Only one stretch of the data below should be repeated: the lines from the line containing "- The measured" through the line containing "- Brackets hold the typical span", inclusive, exactly as they are.

*** Opening of Records for this exercise ***

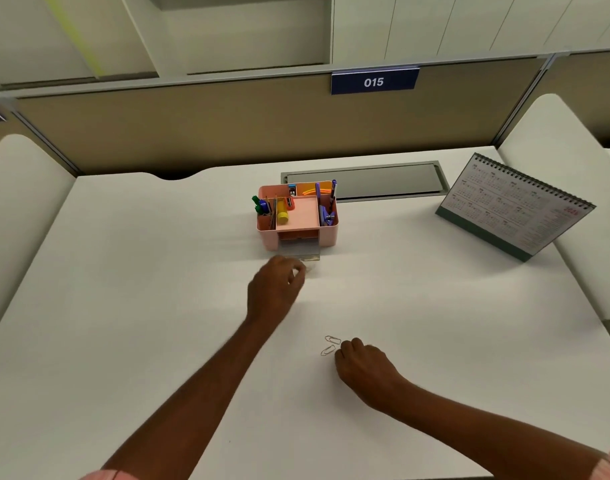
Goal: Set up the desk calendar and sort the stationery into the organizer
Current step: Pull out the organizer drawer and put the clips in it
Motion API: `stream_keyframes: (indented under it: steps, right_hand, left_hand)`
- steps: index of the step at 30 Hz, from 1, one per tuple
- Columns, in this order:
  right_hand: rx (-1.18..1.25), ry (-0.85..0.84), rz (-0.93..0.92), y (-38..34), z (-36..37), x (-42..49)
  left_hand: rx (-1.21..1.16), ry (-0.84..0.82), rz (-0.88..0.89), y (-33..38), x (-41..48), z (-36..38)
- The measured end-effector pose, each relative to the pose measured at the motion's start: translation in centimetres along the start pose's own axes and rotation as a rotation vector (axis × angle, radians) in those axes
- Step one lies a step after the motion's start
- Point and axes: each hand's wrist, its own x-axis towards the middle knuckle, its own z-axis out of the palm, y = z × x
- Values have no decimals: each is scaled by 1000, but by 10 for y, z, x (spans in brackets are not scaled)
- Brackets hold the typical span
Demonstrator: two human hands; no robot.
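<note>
Organizer (298,216) drawer out; left hand (274,289) pinching something small; right hand (360,365) curled beside paperclips (330,345).

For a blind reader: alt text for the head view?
Left hand reaches the pink desk organizer's open clear drawer; right hand rests beside two silver paper clips. A spiral desk calendar stands at right.
</note>
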Motion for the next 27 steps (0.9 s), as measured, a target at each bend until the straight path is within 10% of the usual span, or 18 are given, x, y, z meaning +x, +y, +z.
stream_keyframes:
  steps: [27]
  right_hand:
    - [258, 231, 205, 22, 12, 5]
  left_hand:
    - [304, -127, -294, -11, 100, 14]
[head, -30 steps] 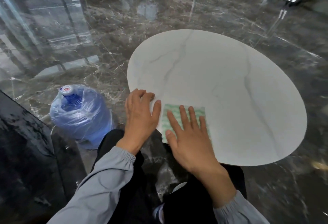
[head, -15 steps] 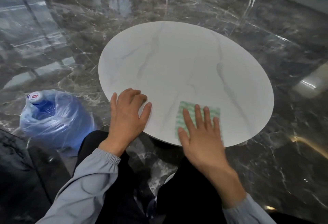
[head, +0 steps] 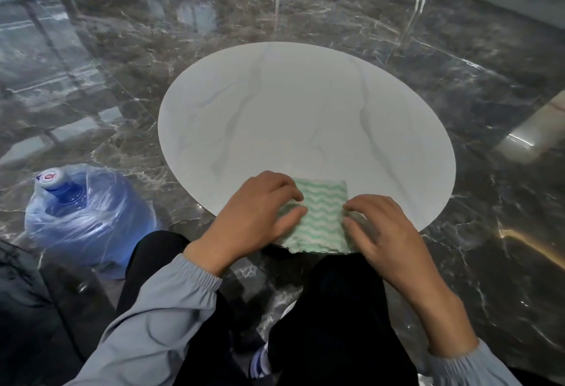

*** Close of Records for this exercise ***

▸ Exercise solution
- The measured end-effector pose, each relative to the pose measured at the motion's start: translation in centimetres along the start pose's own axes and rotation as a rotation vector (axis × angle, radians) in those axes
- Step one lies a step after the motion's start
- Point and axes: each hand's wrist, its own x-axis towards the middle knuckle, its own z-axis out of the palm, y = z × x
- Values have no decimals: each is scaled by 1000, but by 10 for y, z, x (spans in brackets are not scaled)
- Brackets hold the typical span

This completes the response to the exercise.